→ **Given material**:
+ + + + + + +

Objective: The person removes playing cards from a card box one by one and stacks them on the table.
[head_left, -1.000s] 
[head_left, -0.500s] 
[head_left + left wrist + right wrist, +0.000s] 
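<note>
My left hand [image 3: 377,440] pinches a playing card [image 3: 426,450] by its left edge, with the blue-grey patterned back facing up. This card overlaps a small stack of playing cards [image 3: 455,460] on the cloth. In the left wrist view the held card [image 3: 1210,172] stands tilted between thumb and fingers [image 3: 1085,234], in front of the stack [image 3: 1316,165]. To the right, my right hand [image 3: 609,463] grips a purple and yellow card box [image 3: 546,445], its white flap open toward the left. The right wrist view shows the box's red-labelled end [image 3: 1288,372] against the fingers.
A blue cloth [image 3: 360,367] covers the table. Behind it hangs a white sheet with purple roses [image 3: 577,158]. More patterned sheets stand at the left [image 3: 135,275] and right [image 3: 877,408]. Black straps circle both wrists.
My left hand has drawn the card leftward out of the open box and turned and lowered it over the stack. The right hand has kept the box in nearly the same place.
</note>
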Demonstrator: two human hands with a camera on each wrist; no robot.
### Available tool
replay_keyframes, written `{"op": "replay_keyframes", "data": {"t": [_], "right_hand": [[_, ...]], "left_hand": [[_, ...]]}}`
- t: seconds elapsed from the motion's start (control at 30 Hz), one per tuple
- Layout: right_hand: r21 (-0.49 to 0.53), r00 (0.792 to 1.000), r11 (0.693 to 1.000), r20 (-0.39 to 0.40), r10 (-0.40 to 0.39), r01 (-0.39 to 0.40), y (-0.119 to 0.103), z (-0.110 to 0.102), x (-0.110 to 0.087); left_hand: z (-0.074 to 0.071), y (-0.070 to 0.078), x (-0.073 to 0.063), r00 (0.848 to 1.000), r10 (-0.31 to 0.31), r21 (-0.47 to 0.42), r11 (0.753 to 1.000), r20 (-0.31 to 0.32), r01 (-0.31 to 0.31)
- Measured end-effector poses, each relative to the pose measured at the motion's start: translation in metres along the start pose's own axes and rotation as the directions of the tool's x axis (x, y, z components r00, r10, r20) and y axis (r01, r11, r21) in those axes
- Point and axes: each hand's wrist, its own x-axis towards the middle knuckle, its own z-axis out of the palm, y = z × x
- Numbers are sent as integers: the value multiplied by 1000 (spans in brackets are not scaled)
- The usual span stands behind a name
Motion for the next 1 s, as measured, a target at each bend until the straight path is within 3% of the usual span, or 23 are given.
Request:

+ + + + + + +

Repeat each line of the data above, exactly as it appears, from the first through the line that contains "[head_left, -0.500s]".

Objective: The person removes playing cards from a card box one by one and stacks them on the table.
[head_left, -1.000s] 
[head_left, -0.500s] 

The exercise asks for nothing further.